Klar: Wenn ich vor der verhältnismässig geringen Kontaminierung warne, die von Kupferrohren ausgeht, bin ich natürlich auch - vie viele andere - strikt gegen Algenvernichter (enthalten fast alle Kupfersulfat) eingestellt.

Beste Grüsse
Stefan


----------



## Teichforum.info (14. Sep. 2003)

Hallo Walter, hallo StefanS,

@Walter
Ich denke Du hast normal verzinkte Regenrinnen und -fallrohre. Alu wäre schon sehr exotisch, üblich sind verzinkt, Kunststoff und Kupfer.

@StefanS
Die menge macht das Gift. Ein interesanter Link: http://www.indikator-labor.de/smtrink.htm 

Wir (Mensch) benötigen geringe Mengen an Kupfer und Zink, ansonsten gibt des Mängelerscheinungen. Größere Mengen führen schnell zu Vergiftungen. Kupfer- und Zinkrohr sind für die Trinkwasserversorgung zulässig, so das die Abgabe eigendlich nicht so sehr groß sein sollte.

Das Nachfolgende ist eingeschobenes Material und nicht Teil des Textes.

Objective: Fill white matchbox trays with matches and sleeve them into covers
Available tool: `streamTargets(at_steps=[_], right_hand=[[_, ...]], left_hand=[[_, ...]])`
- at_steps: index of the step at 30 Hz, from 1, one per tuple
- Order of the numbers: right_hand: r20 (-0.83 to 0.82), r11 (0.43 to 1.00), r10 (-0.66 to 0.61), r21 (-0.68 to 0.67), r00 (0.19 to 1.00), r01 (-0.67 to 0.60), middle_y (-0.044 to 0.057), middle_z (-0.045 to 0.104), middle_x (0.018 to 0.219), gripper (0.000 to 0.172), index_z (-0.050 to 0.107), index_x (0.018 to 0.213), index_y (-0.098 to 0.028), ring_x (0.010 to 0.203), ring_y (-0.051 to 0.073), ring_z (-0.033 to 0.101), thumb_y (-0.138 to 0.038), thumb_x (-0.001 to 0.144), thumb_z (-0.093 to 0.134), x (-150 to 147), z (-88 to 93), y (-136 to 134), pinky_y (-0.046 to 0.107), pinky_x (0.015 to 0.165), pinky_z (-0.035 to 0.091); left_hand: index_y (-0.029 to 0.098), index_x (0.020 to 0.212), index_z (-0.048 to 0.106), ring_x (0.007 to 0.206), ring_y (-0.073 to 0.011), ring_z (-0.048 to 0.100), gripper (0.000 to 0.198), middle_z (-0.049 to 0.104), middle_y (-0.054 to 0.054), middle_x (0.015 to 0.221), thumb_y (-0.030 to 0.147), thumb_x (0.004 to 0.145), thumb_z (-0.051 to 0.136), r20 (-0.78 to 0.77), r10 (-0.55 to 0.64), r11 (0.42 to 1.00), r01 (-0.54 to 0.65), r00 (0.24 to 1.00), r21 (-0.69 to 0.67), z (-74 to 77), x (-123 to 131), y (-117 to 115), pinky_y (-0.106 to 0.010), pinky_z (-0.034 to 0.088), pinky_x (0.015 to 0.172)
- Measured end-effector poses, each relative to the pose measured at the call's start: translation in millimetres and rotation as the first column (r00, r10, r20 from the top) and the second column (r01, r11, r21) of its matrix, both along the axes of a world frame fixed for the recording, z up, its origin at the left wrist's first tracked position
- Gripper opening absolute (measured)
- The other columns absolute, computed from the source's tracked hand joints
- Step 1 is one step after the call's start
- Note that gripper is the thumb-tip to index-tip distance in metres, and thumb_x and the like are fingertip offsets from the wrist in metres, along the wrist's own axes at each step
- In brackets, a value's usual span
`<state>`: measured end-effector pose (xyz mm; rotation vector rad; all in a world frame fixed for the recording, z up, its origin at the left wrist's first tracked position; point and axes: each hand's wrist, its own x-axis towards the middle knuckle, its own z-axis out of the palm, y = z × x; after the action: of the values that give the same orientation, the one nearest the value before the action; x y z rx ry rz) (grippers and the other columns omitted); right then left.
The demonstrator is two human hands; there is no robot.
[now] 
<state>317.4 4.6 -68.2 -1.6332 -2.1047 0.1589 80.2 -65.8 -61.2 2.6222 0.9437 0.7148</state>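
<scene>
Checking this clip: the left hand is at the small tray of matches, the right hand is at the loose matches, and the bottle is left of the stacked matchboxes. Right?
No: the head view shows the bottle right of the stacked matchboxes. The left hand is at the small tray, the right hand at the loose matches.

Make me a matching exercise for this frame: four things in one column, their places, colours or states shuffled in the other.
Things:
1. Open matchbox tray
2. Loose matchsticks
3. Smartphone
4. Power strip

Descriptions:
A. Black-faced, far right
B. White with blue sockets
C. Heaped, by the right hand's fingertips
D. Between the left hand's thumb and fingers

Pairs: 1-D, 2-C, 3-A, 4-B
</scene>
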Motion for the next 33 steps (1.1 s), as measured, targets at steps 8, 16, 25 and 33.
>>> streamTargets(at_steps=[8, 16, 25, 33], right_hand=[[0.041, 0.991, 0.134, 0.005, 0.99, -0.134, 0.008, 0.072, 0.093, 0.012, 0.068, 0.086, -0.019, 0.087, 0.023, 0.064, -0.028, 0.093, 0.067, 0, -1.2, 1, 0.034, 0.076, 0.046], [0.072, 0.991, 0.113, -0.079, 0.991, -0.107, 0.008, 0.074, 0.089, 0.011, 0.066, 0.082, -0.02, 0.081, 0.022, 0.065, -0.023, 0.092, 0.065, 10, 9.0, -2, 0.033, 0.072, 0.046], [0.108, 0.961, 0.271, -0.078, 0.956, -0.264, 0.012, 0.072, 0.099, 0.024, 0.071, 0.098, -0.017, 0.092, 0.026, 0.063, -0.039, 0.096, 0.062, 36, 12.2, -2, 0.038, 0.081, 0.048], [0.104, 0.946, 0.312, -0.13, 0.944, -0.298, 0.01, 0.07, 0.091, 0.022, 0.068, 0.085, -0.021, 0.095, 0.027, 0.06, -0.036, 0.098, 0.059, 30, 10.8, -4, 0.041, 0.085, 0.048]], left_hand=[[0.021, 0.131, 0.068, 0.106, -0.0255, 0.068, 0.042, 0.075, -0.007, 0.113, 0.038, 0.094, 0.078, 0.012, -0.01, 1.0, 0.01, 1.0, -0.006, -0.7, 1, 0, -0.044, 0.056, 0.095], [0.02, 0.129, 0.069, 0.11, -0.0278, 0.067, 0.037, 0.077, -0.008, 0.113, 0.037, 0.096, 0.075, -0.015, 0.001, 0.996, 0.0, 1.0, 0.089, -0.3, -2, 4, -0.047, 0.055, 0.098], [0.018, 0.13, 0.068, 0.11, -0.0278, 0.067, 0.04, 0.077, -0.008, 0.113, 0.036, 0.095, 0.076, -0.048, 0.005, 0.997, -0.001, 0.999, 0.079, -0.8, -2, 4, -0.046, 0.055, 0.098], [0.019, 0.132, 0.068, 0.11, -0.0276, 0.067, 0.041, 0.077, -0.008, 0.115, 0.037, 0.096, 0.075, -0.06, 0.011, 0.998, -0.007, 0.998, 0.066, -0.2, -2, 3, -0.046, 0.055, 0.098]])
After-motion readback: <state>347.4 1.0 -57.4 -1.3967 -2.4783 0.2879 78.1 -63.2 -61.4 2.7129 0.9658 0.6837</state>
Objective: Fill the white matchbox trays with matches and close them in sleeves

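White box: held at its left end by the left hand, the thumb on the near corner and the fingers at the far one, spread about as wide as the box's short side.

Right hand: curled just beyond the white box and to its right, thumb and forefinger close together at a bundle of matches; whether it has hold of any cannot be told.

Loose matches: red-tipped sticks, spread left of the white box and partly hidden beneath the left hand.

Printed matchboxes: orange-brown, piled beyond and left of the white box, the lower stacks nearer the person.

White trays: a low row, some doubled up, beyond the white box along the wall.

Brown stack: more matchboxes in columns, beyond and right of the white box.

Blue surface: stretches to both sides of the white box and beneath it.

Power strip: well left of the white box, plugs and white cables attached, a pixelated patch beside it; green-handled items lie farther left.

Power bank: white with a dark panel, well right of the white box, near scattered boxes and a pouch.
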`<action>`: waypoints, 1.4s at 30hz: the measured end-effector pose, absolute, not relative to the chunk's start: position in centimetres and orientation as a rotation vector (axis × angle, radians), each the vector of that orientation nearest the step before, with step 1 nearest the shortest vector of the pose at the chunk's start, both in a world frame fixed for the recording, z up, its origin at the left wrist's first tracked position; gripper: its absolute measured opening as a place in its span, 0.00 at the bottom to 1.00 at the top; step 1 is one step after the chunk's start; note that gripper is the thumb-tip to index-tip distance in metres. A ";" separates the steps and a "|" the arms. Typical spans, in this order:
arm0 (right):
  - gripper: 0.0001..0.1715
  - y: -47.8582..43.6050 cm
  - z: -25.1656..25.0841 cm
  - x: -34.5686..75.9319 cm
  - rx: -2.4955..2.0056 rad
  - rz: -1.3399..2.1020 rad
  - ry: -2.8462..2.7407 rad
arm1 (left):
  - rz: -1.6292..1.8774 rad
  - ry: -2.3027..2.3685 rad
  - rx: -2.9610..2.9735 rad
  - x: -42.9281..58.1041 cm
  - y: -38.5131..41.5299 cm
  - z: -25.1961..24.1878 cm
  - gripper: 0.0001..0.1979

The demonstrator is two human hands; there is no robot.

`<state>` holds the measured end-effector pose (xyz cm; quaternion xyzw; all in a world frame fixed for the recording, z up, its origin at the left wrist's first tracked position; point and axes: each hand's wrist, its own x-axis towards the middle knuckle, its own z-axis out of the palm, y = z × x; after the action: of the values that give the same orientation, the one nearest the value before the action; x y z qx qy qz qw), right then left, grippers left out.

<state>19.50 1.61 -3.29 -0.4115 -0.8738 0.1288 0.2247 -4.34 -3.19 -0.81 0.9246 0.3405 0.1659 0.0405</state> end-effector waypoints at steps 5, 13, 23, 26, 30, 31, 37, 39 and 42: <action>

Aber auch Bleirohre waren mal zulässig und sind heute verboten, sind aber leider in vielen alten Häusern noch in Benutzung.


Wie gesagt, die Menge macht das Gift.


----------



## Teichforum.info (14. Sep. 2003)

Hallo, will mich mal kurz zu Wort melden.
An Stefan : Kupfersulfat ist gleich Kupfervitriol
An FJack: Dosis venenum est, damit hast du ja recht. Auch Pflanzen benötigen Spurenelemente, aber eben nur Spuren von diesen Elementen. Und was der Mensch noch verträgt (Ohne gleich zu sterben),ist für viele Tiere und Pflanzen schon lebensbedrohlich. Cu-Ionen in einer Konzentration, welche Algen abtötet, ist auch für etliche Pflanzen schädlich.
So jetzt bitte keine neue Diskussion über Kupfer. Wollte es halt nur nochmal sagen.
a guts nächtle, Eugen


----------



## Teichforum.info (15. Sep. 2003)

Hallo Eugen,

    ! Gab es nicht mel Krimis, bei denen die Leuts mit Kupfervitriol vergiftet wurden ? Da war ich doch glatt der Meinung, Kupfervitriol sei schon stärkerer Stoff, ich bitte um Entschuldigung.

Beste Grüsse
Stefan


----------



## Teichforum.info (15. Sep. 2003)

hallo stefan - hallo walter,

das problem mit den kupferrohren würde ich eher als niedrig einstufen. auf dem kupfer bildet sich in relativ kurzer zeit eine oberflächenpatina welche jegliche anreicherung des wassers unterbindet.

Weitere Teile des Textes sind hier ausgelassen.